By the time the dust had settled, Cegłowski was left with 16,000 subscribers, up from just a few thousand a couple of weeks earlier.

Pinboard got their next boost again from Delicious, when AVOS media, run by YouTube founders Chad Hurley and Steven Chen, bought the platform. As is almost tradition in acquisitions, the site was once again redesigned. In the process, they removed a pretty crucial feature, crucial not because of its ubiquity but because of fandom.

The fanfic community, fans who lend their words to stories involving characters from beloved pop culture touchstones, carved out quite a home for themselves on Delicious. Fans gathered stories from all over the web, and organized them into neat, hyper-organized tags, using special symbols (*, /, -, etc.) to denote connections and hierarchy. One of the most popular was the / symbol, slash fiction being one of the more common and popular types of fan fiction, and the symbol itself signifying pairings between characters.

AVOS’ redesign of Delicious removed the ability to search using the / symbol, and fans were left with no alternative. Cegłowski understood fandom because Britta Gustafson, a former community manager at Delicious, had shown him how important the culture was. Cegłowski reached out on Twitter to the community letting them know that, in fact, Pinboard supported the / character and just about any other character you wanted to use, just fine. He asked if there was anything else they’d like to see added to Pinboard, and was rewarded with a 53 page document outlining possible fixes, complete with organization, a table of contents, etc. It’s truly a fascinating story, which I can hardly do justice, but you can read more about here. Needless to say, even more people came to Pinboard.
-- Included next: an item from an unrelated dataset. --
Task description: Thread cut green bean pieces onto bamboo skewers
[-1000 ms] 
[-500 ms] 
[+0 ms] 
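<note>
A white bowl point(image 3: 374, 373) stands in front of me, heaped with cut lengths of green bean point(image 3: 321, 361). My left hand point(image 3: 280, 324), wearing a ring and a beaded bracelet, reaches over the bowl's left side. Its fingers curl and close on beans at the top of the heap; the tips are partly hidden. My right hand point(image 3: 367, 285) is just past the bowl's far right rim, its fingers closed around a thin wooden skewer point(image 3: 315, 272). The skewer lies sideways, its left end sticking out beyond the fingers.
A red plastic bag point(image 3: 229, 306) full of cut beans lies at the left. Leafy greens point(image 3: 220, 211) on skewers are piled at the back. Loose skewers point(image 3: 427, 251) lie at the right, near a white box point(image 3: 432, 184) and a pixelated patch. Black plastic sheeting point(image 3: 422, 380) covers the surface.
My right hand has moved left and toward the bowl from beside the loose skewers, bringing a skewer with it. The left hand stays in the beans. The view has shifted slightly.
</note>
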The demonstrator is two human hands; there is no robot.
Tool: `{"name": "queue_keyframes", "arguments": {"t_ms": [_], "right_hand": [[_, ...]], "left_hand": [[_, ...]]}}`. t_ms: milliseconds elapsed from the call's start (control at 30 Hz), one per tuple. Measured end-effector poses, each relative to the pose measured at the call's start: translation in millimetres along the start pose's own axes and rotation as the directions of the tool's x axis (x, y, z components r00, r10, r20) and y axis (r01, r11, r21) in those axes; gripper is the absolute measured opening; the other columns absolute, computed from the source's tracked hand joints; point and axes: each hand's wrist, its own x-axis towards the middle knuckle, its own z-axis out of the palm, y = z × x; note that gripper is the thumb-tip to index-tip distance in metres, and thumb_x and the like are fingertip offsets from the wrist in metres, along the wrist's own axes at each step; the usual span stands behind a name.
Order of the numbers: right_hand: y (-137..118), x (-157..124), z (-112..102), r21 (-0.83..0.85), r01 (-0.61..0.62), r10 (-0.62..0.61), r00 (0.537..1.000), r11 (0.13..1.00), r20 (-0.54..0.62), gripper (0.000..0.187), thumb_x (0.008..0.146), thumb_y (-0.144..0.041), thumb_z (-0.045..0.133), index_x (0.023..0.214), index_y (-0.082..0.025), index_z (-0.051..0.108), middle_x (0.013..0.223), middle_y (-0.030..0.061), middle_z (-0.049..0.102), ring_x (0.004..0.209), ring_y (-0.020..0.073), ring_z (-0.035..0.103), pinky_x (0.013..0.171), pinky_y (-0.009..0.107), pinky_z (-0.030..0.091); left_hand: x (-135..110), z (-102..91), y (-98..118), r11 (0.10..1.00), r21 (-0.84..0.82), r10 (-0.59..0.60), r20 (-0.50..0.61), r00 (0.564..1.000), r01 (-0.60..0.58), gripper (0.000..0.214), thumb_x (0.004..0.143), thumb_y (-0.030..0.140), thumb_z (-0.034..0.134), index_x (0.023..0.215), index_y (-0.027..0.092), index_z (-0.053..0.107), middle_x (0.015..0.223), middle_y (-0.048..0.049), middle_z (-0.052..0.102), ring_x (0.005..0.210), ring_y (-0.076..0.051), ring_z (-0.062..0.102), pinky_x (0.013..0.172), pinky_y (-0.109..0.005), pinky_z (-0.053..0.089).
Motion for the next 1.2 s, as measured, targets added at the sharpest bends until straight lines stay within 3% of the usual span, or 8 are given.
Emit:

Pinboard tweet letting fans know that Pinboard supports the slash

In July of 2017, after Delicious had been sold on no less than four occasions, Pinboard made its final move. For just $35,000, Cegłowski acquired Delicious. Check and mate.

He announced that the service would continue, but users will no longer be able to create new accounts. He has plans to fix the export tool so users can also move wherever they want. In a final note, he wrote:

Do not attempt to compete with Pinboard.